» What you need to do
I need all the entries repeated exactly as written.

» Dataset content
----------

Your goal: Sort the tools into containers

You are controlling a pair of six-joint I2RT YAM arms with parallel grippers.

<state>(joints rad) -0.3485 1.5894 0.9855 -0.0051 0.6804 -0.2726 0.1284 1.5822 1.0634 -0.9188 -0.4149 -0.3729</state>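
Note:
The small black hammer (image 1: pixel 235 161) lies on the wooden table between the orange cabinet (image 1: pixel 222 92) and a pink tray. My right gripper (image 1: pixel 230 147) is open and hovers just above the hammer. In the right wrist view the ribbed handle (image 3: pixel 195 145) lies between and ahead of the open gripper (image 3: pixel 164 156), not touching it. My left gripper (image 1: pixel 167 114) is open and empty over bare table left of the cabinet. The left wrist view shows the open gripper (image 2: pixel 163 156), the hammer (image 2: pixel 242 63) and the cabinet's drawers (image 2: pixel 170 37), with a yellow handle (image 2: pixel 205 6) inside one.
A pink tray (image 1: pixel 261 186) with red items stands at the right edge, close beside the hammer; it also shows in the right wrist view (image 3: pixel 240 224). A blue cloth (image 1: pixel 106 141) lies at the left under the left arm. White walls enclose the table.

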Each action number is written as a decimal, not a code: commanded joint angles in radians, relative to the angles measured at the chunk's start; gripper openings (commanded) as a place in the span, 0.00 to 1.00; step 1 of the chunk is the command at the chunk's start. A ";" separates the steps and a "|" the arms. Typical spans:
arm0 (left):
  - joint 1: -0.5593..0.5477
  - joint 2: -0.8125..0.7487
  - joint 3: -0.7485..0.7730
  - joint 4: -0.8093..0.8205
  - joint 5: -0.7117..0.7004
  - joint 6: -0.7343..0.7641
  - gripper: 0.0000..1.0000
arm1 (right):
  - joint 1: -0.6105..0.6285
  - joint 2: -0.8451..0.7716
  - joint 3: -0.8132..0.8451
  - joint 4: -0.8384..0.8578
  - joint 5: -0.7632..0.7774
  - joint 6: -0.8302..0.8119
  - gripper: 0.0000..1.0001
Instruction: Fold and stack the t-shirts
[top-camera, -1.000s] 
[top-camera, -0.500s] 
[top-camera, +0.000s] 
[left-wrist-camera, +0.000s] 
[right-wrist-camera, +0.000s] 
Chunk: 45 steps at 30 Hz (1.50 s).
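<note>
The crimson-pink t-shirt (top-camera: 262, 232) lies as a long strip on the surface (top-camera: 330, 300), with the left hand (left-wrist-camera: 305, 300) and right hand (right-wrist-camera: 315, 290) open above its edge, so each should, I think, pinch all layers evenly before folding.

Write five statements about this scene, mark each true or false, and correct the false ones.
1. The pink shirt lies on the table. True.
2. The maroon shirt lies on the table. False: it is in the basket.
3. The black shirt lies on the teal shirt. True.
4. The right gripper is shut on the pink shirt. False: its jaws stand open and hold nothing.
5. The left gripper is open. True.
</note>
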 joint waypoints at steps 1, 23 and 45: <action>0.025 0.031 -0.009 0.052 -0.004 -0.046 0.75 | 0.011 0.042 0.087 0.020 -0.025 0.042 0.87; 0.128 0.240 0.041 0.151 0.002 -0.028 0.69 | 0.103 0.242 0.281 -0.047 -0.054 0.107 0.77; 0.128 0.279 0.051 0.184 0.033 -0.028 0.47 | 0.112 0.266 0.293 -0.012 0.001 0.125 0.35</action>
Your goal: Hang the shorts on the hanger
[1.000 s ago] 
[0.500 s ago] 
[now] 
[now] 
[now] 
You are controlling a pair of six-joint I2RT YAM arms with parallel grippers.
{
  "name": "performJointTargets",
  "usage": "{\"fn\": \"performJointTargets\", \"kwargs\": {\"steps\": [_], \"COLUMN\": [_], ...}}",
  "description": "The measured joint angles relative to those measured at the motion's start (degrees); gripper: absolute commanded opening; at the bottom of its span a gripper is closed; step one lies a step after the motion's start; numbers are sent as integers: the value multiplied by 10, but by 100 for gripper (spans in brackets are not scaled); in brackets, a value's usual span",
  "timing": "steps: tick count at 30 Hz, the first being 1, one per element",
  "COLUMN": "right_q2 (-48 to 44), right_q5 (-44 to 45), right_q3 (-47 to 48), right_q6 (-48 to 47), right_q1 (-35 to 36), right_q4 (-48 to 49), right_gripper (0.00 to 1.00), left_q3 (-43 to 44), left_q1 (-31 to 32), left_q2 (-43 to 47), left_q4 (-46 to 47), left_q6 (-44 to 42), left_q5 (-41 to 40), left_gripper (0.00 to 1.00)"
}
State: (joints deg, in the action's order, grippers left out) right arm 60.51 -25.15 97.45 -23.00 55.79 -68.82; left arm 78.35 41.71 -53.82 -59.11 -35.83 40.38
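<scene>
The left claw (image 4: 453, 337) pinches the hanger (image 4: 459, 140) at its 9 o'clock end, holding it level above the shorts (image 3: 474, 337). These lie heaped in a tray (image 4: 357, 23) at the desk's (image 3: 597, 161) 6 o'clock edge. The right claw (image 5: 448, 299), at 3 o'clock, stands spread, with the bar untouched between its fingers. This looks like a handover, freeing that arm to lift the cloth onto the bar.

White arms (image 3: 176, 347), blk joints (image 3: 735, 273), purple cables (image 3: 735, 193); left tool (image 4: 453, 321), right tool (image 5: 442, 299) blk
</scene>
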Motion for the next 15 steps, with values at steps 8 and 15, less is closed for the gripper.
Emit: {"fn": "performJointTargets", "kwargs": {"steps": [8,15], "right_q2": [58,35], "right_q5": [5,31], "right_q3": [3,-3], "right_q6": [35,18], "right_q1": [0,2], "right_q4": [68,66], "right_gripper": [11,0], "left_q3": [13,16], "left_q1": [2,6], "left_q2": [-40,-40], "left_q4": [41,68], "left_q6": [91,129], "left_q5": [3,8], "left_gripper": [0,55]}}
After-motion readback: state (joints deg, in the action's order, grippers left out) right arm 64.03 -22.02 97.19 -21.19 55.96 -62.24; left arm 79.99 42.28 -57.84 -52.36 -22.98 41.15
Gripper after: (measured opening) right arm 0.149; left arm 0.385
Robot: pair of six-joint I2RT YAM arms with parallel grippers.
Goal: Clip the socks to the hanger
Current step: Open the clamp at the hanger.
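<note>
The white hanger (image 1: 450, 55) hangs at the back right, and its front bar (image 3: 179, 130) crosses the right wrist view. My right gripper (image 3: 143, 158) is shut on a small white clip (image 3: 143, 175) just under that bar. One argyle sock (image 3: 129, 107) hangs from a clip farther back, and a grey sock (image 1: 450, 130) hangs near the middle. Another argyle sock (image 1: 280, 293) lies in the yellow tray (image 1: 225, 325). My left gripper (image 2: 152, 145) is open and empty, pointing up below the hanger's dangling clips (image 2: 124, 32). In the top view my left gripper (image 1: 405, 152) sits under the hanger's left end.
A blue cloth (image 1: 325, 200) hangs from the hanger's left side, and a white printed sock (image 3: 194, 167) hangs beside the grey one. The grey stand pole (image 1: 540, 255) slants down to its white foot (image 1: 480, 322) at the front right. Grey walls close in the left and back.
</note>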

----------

» Written solution
Your goal: Sort the tools into containers

You are controlling a pair of six-joint I2RT YAM arms with parallel grippers.

<state>(joints rad) -0.3485 1.5894 0.9855 -0.0051 0.6804 -0.2726 0.1284 1.5822 1.0634 -0.9188 -0.4149 -0.3729</state>
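Note:
The small black hammer (image 1: pixel 235 161) lies on the wooden table between the orange cabinet (image 1: pixel 222 92) and a pink tray. My right gripper (image 1: pixel 230 147) is open and hovers just above the hammer. In the right wrist view the ribbed handle (image 3: pixel 195 145) lies between and ahead of the open gripper (image 3: pixel 164 156), not touching it. My left gripper (image 1: pixel 167 114) is open and empty over bare table left of the cabinet. The left wrist view shows the open gripper (image 2: pixel 163 156), the hammer (image 2: pixel 242 63) and the cabinet's drawers (image 2: pixel 170 37), with a yellow handle (image 2: pixel 205 6) inside one.
A pink tray (image 1: pixel 261 186) with red items stands at the right edge, close beside the hammer; it also shows in the right wrist view (image 3: pixel 240 224). A blue cloth (image 1: pixel 106 141) lies at the left under the left arm. White walls enclose the table.
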
Each action number is written as a decimal, not a code: commanded joint angles in radians, relative to the angles measured at the chunk's start; gripper openings (commanded) as a place in the span, 0.00 to 1.00; step 1 of the chunk is the command at the chunk's start. A ";" separates the steps and a "|" the arms. Typical spans:
arm0 (left):
  - joint 1: -0.5593..0.5477
  - joint 2: -0.8125..0.7487
  - joint 3: -0.7485..0.7730
  - joint 4: -0.8093..0.8205
  - joint 5: -0.7117..0.7004
  - joint 6: -0.7343..0.7641
  - gripper: 0.0000..1.0000
arm1 (right):
  - joint 1: -0.6105..0.6285
  - joint 2: -0.8451..0.7716
  - joint 3: -0.8132..0.8451
  - joint 4: -0.8384..0.8578
  - joint 5: -0.7632..0.7774
  - joint 6: -0.8302..0.8119
  - gripper: 0.0000..1.0001
Instruction: Fold and stack the t-shirts
[top-camera, -1.000s] 
[top-camera, -0.500s] 
[top-camera, +0.000s] 
[left-wrist-camera, +0.000s] 
[right-wrist-camera, +0.000s] 
Chunk: 45 steps at 30 Hz (1.50 s).
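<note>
The crimson-pink t-shirt (top-camera: 262, 232) lies as a long strip on the surface (top-camera: 330, 300), with the left hand (left-wrist-camera: 305, 300) and right hand (right-wrist-camera: 315, 290) open above its edge, so each should, I think, pinch all layers evenly before folding.

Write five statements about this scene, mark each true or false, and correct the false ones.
1. The pink shirt lies on the table. True.
2. The maroon shirt lies on the table. False: it is in the basket.
3. The black shirt lies on the teal shirt. True.
4. The right gripper is shut on the pink shirt. False: its jaws stand open and hold nothing.
5. The left gripper is open. True.
</note>
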 joint waypoints at steps 1, 23 and 45: <action>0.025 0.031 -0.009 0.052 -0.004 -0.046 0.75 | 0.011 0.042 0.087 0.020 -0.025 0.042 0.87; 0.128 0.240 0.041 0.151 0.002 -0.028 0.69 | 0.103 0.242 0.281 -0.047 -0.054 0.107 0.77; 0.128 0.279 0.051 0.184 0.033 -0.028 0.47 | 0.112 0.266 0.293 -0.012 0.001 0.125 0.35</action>
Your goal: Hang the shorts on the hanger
[1.000 s ago] 
[0.500 s ago] 
[now] 
[now] 
[now] 
You are controlling a pair of six-joint I2RT YAM arms with parallel grippers.
{
  "name": "performJointTargets",
  "usage": "{\"fn\": \"performJointTargets\", \"kwargs\": {\"steps\": [_], \"COLUMN\": [_], ...}}",
  "description": "The measured joint angles relative to those measured at the motion's start (degrees); gripper: absolute commanded opening; at the bottom of its span a gripper is closed; step one lies a step after the motion's start; numbers are sent as integers: the value multiplied by 10, but by 100 for gripper (spans in brackets are not scaled); in brackets, a value's usual span",
  "timing": "steps: tick count at 30 Hz, the first being 1, one per element",
  "COLUMN": "right_q2 (-48 to 44), right_q5 (-44 to 45), right_q3 (-47 to 48), right_q6 (-48 to 47), right_q1 (-35 to 36), right_q4 (-48 to 49), right_gripper (0.00 to 1.00), left_q3 (-43 to 44), left_q1 (-31 to 32), left_q2 (-43 to 47), left_q4 (-46 to 47), left_q6 (-44 to 42), left_q5 (-41 to 40), left_gripper (0.00 to 1.00)"
}
State: (joints deg, in the action's order, grippers left out) right arm 60.51 -25.15 97.45 -23.00 55.79 -68.82; left arm 78.35 41.71 -53.82 -59.11 -35.83 40.38
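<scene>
The left claw (image 4: 453, 337) pinches the hanger (image 4: 459, 140) at its 9 o'clock end, holding it level above the shorts (image 3: 474, 337). These lie heaped in a tray (image 4: 357, 23) at the desk's (image 3: 597, 161) 6 o'clock edge. The right claw (image 5: 448, 299), at 3 o'clock, stands spread, with the bar untouched between its fingers. This looks like a handover, freeing that arm to lift the cloth onto the bar.

White arms (image 3: 176, 347), blk joints (image 3: 735, 273), purple cables (image 3: 735, 193); left tool (image 4: 453, 321), right tool (image 5: 442, 299) blk
</scene>
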Motion for the next 15 steps, with values at steps 8 and 15, less is closed for the gripper.
Emit: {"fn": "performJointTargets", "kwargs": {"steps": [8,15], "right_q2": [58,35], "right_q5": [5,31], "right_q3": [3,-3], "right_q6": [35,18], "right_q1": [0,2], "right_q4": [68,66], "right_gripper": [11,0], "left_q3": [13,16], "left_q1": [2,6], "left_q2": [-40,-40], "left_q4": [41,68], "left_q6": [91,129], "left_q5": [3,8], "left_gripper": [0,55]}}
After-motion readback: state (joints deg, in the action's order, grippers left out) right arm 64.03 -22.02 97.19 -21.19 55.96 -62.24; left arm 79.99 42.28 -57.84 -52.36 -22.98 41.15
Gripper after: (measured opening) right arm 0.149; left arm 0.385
Robot: pair of six-joint I2RT YAM arms with parallel grippers.
Goal: Clip the socks to the hanger
Current step: Open the clamp at the hanger.
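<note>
The white hanger (image 1: 450, 55) hangs at the back right, and its front bar (image 3: 179, 130) crosses the right wrist view. My right gripper (image 3: 143, 158) is shut on a small white clip (image 3: 143, 175) just under that bar. One argyle sock (image 3: 129, 107) hangs from a clip farther back, and a grey sock (image 1: 450, 130) hangs near the middle. Another argyle sock (image 1: 280, 293) lies in the yellow tray (image 1: 225, 325). My left gripper (image 2: 152, 145) is open and empty, pointing up below the hanger's dangling clips (image 2: 124, 32). In the top view my left gripper (image 1: 405, 152) sits under the hanger's left end.
A blue cloth (image 1: 325, 200) hangs from the hanger's left side, and a white printed sock (image 3: 194, 167) hangs beside the grey one. The grey stand pole (image 1: 540, 255) slants down to its white foot (image 1: 480, 322) at the front right. Grey walls close in the left and back.
</note>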

Work on the answer is now done.